About this task
No pictures belong in the copy. Restate the rest of the data exactly.

--- Supplied information Enclosed Below ---

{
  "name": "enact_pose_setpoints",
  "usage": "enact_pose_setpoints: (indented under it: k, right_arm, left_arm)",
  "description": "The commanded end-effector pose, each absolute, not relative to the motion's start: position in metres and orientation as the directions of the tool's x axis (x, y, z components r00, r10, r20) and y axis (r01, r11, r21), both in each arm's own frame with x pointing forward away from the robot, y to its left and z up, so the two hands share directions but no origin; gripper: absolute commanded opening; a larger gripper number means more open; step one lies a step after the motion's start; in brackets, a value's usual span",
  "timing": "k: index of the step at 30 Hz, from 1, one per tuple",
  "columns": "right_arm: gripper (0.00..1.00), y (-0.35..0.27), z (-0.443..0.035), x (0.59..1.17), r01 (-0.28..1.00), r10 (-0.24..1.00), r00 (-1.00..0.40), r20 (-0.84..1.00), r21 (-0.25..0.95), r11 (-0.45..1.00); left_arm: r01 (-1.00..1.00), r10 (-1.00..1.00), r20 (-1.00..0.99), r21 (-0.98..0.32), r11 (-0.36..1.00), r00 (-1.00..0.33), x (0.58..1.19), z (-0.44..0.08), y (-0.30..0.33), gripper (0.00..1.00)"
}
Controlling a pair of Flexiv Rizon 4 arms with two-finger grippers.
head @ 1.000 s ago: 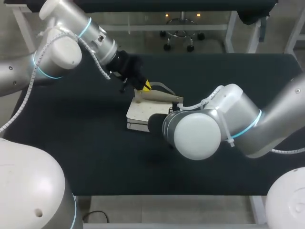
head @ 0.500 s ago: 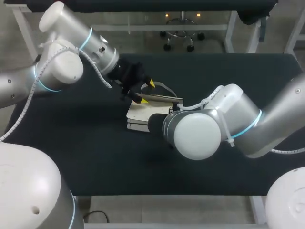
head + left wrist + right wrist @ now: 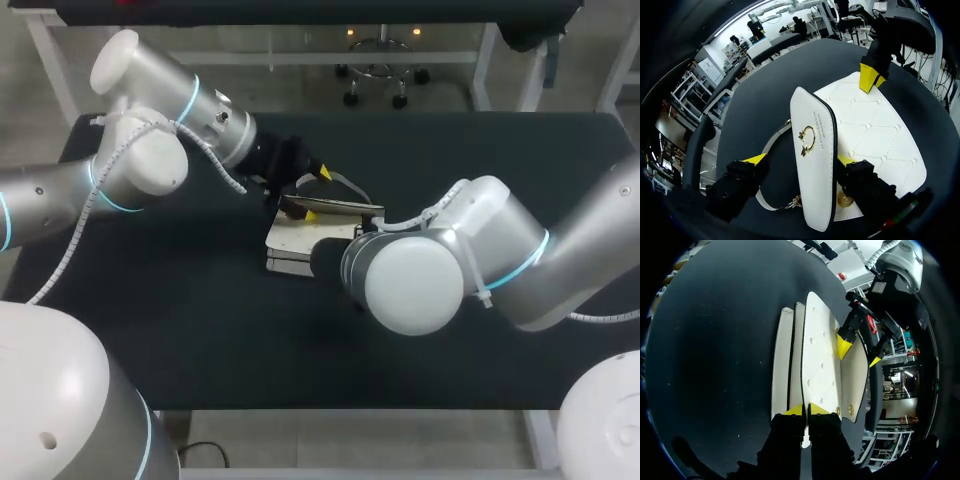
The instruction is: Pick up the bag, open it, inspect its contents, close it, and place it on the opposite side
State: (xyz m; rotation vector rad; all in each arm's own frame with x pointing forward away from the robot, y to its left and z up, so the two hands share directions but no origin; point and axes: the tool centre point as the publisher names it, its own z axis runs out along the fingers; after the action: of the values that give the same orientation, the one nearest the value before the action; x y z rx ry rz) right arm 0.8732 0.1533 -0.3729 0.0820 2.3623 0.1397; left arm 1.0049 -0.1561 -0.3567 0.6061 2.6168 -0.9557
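White bag [image 3: 300, 240] lies flat mid-desk, centre of the head view, on the matte black desk [image 3: 180, 300]. Body is smooth leather-look, diamond-quilted with small studs at the stitch crossings [image 3: 880, 135], rounded corners. The flap [image 3: 815, 165] is plain, a long oval, lifted off the body and standing on edge. It carries a gold ring clasp [image 3: 807, 136]. A round gold stud [image 3: 843, 200] sits on the quilted face below the flap. A flat white strap [image 3: 775, 142] with gold hardware loops out on the desk behind the flap; in the head view it arcs just above the bag [image 3: 345, 183]. Left pincer [image 3: 308, 188] comes in from the upper left with fingers spread wide [image 3: 800, 160]. The flap sits between them, leaning on one finger; the other is beside the strap, off the flap. Right pincer [image 3: 806, 410] has its tips nearly together, pinching a thin edge of the bag at the end opposite the left pincer [image 3: 871, 80]. In the head view it's hidden under the right arm [image 3: 430, 265], centre right. From the right wrist the bag shows as several stacked white panels [image 3: 817, 360] with narrow dark slits between them. Can't tell what's inside.
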Motion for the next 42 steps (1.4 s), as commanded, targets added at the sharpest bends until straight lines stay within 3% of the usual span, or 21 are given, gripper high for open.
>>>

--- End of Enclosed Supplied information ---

Result of this task
{
  "name": "enact_pose_setpoints",
  "usage": "enact_pose_setpoints: (indented under it: k, right_arm, left_arm)",
  "description": "The commanded end-effector pose, each absolute, not relative to the motion's start: position in metres and orientation as the directions of the tool's x axis (x, y, z components r00, r10, r20) and y axis (r01, r11, r21), both in each arm's own frame with x pointing forward away from the robot, y to its left and z up, so the two hands share directions but no origin; gripper: absolute commanded opening; a larger gripper number means more open; step one lies a step after the motion's start; in brackets, a value's usual span",
  "timing": "k: index of the step at 30 Hz, from 1, one per tuple",
  "columns": "right_arm: gripper (0.00..1.00), y (-0.35..0.27), z (-0.443..0.035), x (0.59..1.17), r01 (-0.28..1.00), r10 (-0.24..1.00), r00 (-1.00..0.40), r20 (-0.84..1.00), r21 (-0.25..0.95), r11 (-0.45..1.00); left_arm: r01 (-1.00..1.00), r10 (-1.00..1.00), r20 (-1.00..0.99), r21 (-0.98..0.32), r11 (-0.36..1.00), r00 (-1.00..0.33), x (0.58..1.19), z (-0.44..0.08), y (-0.30..0.33), gripper (0.00..1.00)"
}
Controlling a pair of Flexiv Rizon 4 arms with two-finger grippers.
head @ 1.000 s ago: 
head @ 0.500 s ago: 
head + left wrist + right wrist @ now: 
The instruction is: Pick up the bag, open it, inspect its contents, close it, and place it on the opposite side
State: (xyz m; rotation vector rad; all in each arm's own frame with x pointing forward away from the robot, y to its left and z up, so the two hands share directions but no origin; point and axes: the tool centre point as the publisher names it, its own z axis runs out along the fingers; after the action: of the values that give the same orientation, the one nearest the value before the action; x y z rx ry rz) right arm 0.8732 0.1533 -0.3729 0.0820 2.3623 0.1397; left arm 1.0049 -0.1561 -0.3567 0.6061 2.6168 -0.9557
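White bag [image 3: 300, 240] lies flat mid-desk, centre of the head view, on the matte black desk [image 3: 180, 300]. Body is smooth leather-look, diamond-quilted with small studs at the stitch crossings [image 3: 880, 135], rounded corners. The flap [image 3: 815, 165] is plain, a long oval, lifted off the body and standing on edge. It carries a gold ring clasp [image 3: 807, 136]. A round gold stud [image 3: 843, 200] sits on the quilted face below the flap. A flat white strap [image 3: 775, 142] with gold hardware loops out on the desk behind the flap; in the head view it arcs just above the bag [image 3: 345, 183]. Left pincer [image 3: 308, 188] comes in from the upper left with fingers spread wide [image 3: 800, 160]. The flap sits between them, leaning on one finger; the other is beside the strap, off the flap. Right pincer [image 3: 806, 410] has its tips nearly together, pinching a thin edge of the bag at the end opposite the left pincer [image 3: 871, 80]. In the head view it's hidden under the right arm [image 3: 430, 265], centre right. From the right wrist the bag shows as several stacked white panels [image 3: 817, 360] with narrow dark slits between them. Can't tell what's inside.
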Motion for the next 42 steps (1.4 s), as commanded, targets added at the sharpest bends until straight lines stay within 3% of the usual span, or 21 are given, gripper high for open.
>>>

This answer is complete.